Unclassified MDS (Rank 3) and Refractory Cytopenia of Childhood (Rank 2) are also worth co-evaluating — both fall within the MDS disease spectrum where azacitidine has the most established pharmacological rationale, and the AVIDA registry (PMID 24956145, N=421 including 86 unclassified MDS) provides real-world effectiveness data directly relevant to MDS-U.
Indications at ranks 7–9 (5q35 microduplication syndrome, neuralgic amyotrophy, amyotrophic neuralgia) are assessed as low-plausibility predictions with no supporting evidence and should not be pursued.

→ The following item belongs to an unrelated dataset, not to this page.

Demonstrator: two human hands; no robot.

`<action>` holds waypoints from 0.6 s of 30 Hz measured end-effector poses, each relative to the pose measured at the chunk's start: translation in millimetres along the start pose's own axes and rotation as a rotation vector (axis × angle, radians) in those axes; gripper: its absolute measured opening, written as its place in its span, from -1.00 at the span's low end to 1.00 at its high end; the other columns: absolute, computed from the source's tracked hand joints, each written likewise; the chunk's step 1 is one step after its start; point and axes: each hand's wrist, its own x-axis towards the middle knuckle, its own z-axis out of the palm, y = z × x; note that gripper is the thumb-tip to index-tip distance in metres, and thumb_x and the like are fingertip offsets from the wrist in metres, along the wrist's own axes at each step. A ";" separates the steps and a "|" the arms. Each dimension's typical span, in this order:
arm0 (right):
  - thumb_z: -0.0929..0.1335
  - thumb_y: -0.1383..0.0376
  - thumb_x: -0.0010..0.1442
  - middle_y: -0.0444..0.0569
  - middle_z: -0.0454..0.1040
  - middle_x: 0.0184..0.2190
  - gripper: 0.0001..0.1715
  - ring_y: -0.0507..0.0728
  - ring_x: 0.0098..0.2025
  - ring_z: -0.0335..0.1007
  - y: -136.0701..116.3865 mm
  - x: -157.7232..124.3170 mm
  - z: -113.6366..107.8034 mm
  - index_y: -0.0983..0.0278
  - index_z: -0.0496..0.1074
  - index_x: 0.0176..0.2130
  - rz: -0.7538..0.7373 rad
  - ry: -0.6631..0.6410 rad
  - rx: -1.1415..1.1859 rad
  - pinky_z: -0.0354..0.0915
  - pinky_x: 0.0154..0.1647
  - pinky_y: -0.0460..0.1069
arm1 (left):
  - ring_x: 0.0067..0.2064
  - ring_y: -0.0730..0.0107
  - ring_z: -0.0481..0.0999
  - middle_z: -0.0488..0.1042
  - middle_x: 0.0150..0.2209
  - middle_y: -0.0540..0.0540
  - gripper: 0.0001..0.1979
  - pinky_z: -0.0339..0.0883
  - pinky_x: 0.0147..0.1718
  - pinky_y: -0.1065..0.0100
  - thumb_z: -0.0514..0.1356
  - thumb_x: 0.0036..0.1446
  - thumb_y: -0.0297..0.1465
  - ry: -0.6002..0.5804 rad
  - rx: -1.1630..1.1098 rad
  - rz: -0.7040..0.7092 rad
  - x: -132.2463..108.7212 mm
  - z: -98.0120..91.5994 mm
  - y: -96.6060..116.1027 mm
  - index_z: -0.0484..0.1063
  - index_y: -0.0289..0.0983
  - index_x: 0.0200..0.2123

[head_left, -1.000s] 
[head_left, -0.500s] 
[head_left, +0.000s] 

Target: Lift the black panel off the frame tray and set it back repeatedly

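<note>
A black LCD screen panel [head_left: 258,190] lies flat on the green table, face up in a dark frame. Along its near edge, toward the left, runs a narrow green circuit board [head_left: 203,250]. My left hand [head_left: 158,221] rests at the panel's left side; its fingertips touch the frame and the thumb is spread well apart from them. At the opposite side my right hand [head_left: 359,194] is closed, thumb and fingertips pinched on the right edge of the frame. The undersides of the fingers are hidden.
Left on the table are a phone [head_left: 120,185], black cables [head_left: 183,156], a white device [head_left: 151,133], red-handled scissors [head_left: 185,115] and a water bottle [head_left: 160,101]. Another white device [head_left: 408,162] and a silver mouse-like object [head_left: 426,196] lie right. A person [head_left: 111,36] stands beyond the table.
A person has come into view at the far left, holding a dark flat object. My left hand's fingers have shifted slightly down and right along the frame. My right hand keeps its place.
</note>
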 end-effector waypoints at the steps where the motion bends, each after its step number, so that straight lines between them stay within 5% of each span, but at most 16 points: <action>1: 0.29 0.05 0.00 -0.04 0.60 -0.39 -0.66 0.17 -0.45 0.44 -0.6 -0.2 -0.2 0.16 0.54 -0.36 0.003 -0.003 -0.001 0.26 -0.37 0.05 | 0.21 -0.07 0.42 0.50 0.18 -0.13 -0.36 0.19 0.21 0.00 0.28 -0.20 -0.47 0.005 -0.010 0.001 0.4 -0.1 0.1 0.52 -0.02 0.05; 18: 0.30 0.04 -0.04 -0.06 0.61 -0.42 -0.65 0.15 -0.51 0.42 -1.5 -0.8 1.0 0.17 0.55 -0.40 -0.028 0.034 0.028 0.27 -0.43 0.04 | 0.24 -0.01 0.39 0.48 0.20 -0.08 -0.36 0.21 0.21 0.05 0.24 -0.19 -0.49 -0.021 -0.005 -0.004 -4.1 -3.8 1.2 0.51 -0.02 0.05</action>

⚠️ Disclaimer: This report is for research reference only and does not constitute medical advice. All drug repurposing candidates require clinical validation before application.
Disclaimer
This content is for research purposes only and does not constitute medical advice. Clinical validation is required before any clinical application.